DATA FOR THIS EXERCISE section start
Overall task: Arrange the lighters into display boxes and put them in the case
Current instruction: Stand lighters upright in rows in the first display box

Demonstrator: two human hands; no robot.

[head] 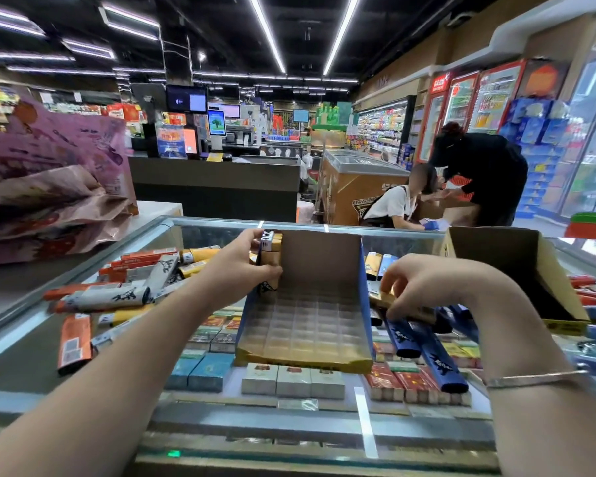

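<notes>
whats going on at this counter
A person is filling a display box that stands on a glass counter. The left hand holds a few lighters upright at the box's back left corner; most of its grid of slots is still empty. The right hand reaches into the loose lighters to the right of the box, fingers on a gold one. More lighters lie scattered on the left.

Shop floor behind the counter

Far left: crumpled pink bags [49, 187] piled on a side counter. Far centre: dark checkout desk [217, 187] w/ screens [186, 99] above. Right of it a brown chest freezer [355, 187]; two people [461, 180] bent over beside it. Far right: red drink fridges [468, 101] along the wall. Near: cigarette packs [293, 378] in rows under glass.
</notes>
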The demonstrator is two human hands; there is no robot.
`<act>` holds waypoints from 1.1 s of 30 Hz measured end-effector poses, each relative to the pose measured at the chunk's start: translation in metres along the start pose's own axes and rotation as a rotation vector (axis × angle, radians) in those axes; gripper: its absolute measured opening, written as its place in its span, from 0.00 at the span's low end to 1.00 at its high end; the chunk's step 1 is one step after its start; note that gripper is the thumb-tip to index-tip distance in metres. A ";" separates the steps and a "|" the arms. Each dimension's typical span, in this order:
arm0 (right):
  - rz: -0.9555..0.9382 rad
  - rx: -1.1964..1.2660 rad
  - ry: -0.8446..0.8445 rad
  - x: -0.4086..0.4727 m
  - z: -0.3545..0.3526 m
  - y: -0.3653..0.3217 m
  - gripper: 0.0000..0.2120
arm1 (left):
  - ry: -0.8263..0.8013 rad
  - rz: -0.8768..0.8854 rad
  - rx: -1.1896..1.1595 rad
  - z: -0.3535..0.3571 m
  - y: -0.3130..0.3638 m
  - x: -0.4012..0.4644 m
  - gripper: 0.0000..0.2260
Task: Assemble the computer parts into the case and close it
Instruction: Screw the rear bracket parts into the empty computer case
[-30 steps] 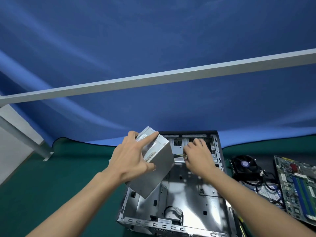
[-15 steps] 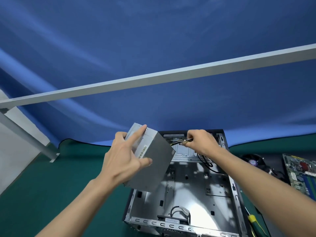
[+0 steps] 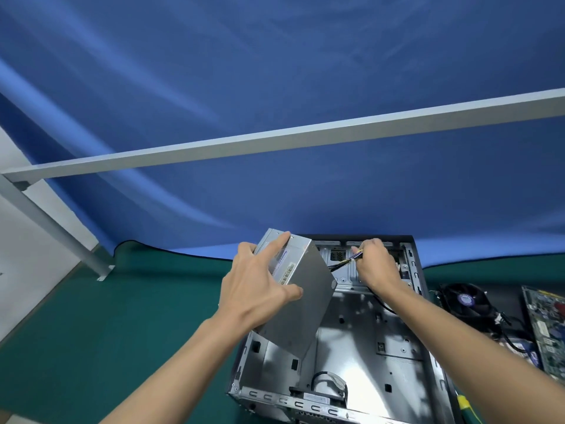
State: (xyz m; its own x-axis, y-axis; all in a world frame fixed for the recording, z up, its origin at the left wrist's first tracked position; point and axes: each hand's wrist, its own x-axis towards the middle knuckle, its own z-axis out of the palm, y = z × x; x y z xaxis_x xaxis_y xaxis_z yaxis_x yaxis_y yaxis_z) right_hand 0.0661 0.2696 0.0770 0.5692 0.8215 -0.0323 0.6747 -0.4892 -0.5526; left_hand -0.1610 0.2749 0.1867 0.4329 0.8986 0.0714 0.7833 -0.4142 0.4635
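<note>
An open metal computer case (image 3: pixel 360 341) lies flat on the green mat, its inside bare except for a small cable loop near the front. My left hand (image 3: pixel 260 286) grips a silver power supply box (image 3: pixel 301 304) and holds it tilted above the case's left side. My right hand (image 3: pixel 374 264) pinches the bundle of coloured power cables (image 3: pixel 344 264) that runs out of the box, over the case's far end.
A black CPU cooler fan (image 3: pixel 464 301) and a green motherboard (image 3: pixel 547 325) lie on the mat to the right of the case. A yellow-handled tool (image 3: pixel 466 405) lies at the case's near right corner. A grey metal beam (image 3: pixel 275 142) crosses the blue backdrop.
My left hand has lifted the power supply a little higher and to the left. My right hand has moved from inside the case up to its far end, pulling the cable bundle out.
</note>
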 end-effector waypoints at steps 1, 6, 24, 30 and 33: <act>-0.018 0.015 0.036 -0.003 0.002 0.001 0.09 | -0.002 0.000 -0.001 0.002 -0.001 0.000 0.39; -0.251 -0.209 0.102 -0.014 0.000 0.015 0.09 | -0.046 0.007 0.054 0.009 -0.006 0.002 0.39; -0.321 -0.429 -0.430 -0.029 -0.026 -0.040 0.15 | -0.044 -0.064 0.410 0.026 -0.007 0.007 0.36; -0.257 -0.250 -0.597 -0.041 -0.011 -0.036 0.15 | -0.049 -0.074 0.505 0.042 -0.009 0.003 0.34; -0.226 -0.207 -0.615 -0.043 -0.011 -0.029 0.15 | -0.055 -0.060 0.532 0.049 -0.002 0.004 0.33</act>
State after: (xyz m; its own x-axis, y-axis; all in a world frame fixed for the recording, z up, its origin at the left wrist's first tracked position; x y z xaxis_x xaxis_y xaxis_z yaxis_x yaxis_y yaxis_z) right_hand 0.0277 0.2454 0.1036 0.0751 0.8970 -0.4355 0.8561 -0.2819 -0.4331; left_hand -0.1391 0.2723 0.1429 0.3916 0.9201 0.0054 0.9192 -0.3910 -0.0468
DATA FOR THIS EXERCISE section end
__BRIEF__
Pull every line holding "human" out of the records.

__RESPONSE BOX__
Demonstrator: two human hands; no robot.
The demonstrator is two human hands; there is no robot.

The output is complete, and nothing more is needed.